Noel Jenke

No. 52, 59, 55
- Position: Linebacker

Personal information
- Born: December 17, 1946 Owatonna, Minnesota, U.S.
- Died: July 23, 2020 (aged 73) Milwaukee, Wisconsin, U.S.
- Listed height: 6 ft 2 in (1.88 m)
- Listed weight: 221 lb (100 kg)

Career information
- High school: Owatonna
- College: Minnesota (1965-1968)
- NFL draft: 1969: 12th round, 303rd overall pick

Career history
- Minnesota Vikings (1971); Atlanta Falcons (1972); Green Bay Packers (1973–1974);

Awards and highlights
- First-team All-Big Ten (1968); Second-team All-Big Ten (1967);

Career NFL statistics
- Fumble recoveries: 2
- Stats at Pro Football Reference

= Noel Jenke =

American football player (1946–2020)

Noel Charles Jenke (December 17, 1946 – July 23, 2020) was an American professional football player who was a linebacker in the National Football League (NFL). He played for three different teams during the 1971 through 1974 seasons. Before playing professional football, Jenke was a minor league baseball player in the Boston Red Sox organization.

==Amateur career==
Jenke attended Owatonna High School in Owatonna, Minnesota, where he lettered each of his three high school years in three sports—football, basketball, and baseball—while captaining each in his senior year. He also played on a local ice hockey team that won state championships and played in national tournaments.

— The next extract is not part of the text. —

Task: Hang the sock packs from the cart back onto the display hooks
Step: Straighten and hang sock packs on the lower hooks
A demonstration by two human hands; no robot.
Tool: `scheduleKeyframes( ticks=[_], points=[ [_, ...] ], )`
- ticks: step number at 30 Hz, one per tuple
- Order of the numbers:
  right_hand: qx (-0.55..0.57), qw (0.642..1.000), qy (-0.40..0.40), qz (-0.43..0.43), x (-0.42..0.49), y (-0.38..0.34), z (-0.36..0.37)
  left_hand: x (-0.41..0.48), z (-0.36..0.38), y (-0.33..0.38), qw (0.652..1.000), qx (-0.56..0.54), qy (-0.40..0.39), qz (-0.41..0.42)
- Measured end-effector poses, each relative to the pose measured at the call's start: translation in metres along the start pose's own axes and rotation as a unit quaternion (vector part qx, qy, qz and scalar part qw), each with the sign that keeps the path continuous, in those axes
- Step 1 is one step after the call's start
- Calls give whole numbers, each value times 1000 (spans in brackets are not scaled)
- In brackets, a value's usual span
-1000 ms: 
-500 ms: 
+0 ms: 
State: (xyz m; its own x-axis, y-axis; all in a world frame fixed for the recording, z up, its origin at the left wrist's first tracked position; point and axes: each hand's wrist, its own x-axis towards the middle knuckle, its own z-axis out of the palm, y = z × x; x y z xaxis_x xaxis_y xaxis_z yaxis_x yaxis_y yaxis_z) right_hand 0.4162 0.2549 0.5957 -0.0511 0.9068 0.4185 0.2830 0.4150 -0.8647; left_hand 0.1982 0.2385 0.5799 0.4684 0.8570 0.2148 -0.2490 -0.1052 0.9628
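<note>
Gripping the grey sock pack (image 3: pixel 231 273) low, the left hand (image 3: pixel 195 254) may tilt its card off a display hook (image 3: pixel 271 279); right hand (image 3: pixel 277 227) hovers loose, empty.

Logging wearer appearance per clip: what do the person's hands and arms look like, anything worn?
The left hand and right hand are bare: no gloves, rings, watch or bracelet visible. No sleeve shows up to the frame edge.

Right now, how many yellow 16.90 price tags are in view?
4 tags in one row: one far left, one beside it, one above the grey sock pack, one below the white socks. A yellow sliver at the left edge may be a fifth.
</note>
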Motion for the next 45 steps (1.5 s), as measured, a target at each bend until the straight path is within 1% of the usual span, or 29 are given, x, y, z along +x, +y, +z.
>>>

Jenke attended the University of Minnesota, where he again lettered in three sports: three times in football, three times in ice hockey, and one time in baseball. He served as captain of the 1968 Minnesota Golden Gophers football team, which went 6–4 (5–2 in Big Ten games). He was the first athlete in the university's history to letter in three sports, and to be drafted by professional teams in those three sports. Honors included:
- AP All Big Ten First-team in football (1968)
- All Big Ten Academic First-team in football (1968)
- AP All Big Ten First-team in baseball (1969)
- Sporting News and Topps All American Baseball Team (1969)

==Professional career==
Jenke was selected in the draft of three professional sports leagues:
- Football: selected by the Minnesota Vikings in the 12th round of the 1969 NFL/AFL draft.
- Baseball: selected by the Boston Red Sox in the first round of the 1969 MLB draft.
- Ice hockey: (Note: Some sources state that Jenke was drafted by the NHL's Chicago Blackhawks; this is not corroborated by contemporary newspapers of the era.) selected by the Minnesota Fighting Saints of the World Hockey Association in that league's General Player Draft, held in February 1972.

===Baseball===
After being drafted by the Red Sox, Jenke played three seasons of professional baseball (1969–1971), appearing with the Louisville Colonels (AAA), Winston-Salem Red Sox (A), and Pawtucket Red Sox (AA). An outfielder, Jenke threw right-handed and batted left-handed. In 120 career minor league games, he had a .241 batting average with 5 home runs and 35 RBIs.

===Football===
After playing minor league baseball for three seasons, Jenke spent the 1971 NFL season with the Vikings, appearing in all 14 regular-season games, plus the Vikings' loss to Dallas Cowboys in the first round of the 1971–72 NFL playoffs. During the 1972 preseason, Jenke was waived by the Vikings and claimed by the Atlanta Falcons; he appeared in one regular-season game with the Falcons, then was moved to their practice squad in late September. During the 1973 preseason, Jenke was released by the Falcons and signed onto the practice squad of the Green Bay Packers. He was activated during the season and appeared in two games with the Packers. Jenke began the 1974 season on Green Bay's injured reserve list, was added to their active roster in late October, and appeared in eight games. In August 1975, the Packers released Jenke; he did not play professional football again.

==Personal life==
Jenke married Jane Schlamel in October 1972; the couple had three sons by 1988. After his professional sports career, Jenke worked in sales for Champion sportswear.

Jenke died on July 23, 2020, at the age of 73. He had been in the hospital due to a surgery, and had had both a positive and negative test for COVID-19.